For those who haven’t heard of life settlements or know nothing about them, they’ve been around for quite a while now. However, they’ve only become popular as an investment strategy within the last decade or so.

The history of life settlements began in the very early part of the 20th century. The story is that a man named John C. Burchard needed a surgical procedure but couldn’t afford it. Burchard offered to sell his life insurance policy to his physician, Dr. A. H. Grigsby, in return for the operation, $100 in cash, and a promise to pay the remainder of his life insurance premiums. Dr. Grigsby agreed to the deal.

When Burchard passed away, Dr. Grigsby attempted to collect on Burchard’s policy but was challenged by the executor of Burchard’s estate, in which they won in an appeal against the first verdict favoring Dr. Grigsby. But the doctor took the case all the way to the Supreme Court and finally won.

That historic case, Grigsby v. Russell, 222 U.S. 149 (1911), essentially made it legal for people to buy and sell life insurance policies.

What Makes Life Settlements Safe Investments?

Firstly, it should be understood that it’s not the investors of life settlements who seek out people who are willing to sell their policies. Rather, those who are mature adults over the age of 65 or people suffering from some sort of severe illness.

Secondly, most people seeking to sell their policies for one lump sum have a short life expectancy – usually two years or less. This has made investing in life settlements more popular in recent years. So in terms of a medium-term investment, they’re fairly safe.

2. Exchange-Traded Funds

Exchange-traded funds (ETFs) are securities that track bonds, commodities, stock indexes or a basket of different assets.
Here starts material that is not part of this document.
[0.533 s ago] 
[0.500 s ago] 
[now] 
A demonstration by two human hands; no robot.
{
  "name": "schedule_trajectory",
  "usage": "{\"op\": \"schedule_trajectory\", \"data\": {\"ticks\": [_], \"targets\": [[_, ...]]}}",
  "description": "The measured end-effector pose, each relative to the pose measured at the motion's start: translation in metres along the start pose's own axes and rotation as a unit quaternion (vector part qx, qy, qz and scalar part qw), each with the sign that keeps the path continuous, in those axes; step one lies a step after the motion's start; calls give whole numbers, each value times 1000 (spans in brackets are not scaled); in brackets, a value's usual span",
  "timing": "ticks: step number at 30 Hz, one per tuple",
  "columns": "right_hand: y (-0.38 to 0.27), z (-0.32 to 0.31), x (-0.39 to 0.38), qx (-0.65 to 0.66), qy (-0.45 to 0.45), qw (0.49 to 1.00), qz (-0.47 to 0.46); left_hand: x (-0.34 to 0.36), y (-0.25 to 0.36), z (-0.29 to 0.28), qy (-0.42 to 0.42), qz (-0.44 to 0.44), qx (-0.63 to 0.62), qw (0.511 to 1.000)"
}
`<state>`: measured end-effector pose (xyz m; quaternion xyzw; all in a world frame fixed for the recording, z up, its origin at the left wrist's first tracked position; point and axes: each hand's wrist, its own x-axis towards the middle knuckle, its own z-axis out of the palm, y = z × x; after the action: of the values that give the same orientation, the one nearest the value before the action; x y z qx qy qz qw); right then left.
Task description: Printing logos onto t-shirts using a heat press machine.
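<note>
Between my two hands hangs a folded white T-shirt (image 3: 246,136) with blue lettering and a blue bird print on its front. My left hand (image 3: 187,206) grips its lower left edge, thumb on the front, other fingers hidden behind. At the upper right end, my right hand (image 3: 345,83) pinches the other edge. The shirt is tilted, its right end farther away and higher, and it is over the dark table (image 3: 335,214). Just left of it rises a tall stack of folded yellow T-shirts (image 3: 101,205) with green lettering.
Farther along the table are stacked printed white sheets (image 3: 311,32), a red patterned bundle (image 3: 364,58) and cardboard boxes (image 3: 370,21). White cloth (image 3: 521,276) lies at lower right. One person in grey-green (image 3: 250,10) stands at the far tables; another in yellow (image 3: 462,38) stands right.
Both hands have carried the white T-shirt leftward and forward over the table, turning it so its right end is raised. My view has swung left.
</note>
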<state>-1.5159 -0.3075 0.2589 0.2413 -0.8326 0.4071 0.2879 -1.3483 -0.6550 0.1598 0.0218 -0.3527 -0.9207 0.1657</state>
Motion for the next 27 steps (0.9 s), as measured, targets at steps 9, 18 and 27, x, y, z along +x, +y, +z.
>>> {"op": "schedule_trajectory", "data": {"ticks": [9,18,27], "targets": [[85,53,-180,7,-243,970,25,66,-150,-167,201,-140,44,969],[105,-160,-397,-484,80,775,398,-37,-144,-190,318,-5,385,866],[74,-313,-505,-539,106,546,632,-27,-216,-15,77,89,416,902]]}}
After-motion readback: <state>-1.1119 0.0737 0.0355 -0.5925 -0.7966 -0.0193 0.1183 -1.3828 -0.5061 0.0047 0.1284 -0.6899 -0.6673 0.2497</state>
In ways, ETFs are similar to mutual funds, with one of the few differences being that ETF shares are traded on the stock exchange, leading to fluctuations in the price of ETFs throughout any given day.
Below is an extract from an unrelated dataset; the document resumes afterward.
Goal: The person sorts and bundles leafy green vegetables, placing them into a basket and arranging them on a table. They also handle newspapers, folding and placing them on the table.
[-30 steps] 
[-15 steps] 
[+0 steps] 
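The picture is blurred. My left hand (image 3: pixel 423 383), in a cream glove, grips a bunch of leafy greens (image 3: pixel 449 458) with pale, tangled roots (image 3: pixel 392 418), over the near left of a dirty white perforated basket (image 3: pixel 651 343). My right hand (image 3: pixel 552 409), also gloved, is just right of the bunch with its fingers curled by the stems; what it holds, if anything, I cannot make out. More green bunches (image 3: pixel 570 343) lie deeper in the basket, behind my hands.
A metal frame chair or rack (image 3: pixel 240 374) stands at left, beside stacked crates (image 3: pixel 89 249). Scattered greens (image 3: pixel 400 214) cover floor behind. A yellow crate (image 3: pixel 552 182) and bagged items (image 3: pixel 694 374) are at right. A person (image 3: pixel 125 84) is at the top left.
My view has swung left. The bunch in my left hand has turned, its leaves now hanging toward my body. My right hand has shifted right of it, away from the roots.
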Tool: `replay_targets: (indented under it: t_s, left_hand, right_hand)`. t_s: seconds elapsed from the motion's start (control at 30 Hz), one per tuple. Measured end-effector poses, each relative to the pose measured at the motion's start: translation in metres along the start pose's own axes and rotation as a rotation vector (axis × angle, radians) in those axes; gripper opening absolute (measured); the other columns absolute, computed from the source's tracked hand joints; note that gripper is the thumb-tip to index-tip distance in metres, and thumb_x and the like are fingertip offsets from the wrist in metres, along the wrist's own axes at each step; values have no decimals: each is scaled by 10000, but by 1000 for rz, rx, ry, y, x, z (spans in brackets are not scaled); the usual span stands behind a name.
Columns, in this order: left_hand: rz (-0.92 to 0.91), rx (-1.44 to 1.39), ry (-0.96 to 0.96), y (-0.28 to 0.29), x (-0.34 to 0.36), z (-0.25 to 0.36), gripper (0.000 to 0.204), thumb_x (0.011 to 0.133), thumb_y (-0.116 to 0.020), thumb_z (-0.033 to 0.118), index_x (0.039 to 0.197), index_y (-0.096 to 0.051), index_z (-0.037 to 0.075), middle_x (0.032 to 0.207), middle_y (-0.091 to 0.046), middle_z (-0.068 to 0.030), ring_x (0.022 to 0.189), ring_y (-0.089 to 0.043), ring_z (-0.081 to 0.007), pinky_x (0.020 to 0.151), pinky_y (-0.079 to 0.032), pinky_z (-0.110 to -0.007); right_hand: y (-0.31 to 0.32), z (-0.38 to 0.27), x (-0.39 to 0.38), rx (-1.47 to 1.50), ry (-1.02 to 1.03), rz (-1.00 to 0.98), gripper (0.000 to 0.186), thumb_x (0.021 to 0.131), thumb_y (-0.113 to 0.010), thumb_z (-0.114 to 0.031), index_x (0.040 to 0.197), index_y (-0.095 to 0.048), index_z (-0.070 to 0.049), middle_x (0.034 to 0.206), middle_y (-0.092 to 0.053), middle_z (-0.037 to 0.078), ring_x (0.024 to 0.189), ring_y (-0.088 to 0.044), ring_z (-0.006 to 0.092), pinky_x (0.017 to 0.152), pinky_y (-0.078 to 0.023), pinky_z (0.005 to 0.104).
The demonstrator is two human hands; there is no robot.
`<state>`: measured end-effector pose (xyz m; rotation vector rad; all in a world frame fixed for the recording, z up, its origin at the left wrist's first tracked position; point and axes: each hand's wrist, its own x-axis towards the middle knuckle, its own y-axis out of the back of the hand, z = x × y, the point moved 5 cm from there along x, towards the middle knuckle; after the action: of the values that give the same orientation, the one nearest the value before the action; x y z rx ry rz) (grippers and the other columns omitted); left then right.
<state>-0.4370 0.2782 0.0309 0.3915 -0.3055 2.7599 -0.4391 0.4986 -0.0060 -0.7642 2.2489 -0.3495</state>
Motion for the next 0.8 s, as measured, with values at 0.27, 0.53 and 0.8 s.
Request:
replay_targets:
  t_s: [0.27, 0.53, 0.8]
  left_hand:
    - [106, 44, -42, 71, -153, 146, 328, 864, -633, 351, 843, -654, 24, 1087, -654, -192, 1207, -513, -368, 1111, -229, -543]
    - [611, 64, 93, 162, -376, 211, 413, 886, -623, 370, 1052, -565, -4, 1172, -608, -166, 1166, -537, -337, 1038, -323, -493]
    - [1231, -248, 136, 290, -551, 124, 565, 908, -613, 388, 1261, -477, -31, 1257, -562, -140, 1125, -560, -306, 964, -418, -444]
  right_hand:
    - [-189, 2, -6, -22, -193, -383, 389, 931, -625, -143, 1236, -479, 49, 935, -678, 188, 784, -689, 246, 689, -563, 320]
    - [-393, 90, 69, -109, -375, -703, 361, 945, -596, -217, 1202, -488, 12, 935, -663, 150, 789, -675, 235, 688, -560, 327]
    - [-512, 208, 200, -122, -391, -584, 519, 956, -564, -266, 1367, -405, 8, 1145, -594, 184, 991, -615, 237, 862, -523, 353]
Furthermore, more popular ETFs will usually have higher daily volumes, as well as lower fees than mutual funds. These things make ETFs more attractive in the eyes of investors than buying and selling mutual fund shares.

Some of the advantages of ETFs are as follows.

  • A single ETF can provide exposure to a large group of equities, market segments, or styles. It can even mimic the expected returns of a single country or a group of countries, while at the same time tracking a broad range of stocks.
  • ETFs have the benefits of diversification while having the liquidity of an equity fund.
  • ETFs can be shorted.
  • ETFs are traded throughout the day at an updated price.
  • ETFs allow you to manage risk since you’re able to trade options and futures like you would any other stock.
  • Open-ended ETFs feature companies where the dividends are immediately reinvested. The time for these reinvestments can differ for index mutual funds, on the other hand.

ETFs Have Lower Fees

Since ETFs are passively managed and have much lower expenses than actively managed funds, which means specific costs such as management fees, shareholder accounting expenses, and other service fees are much lower.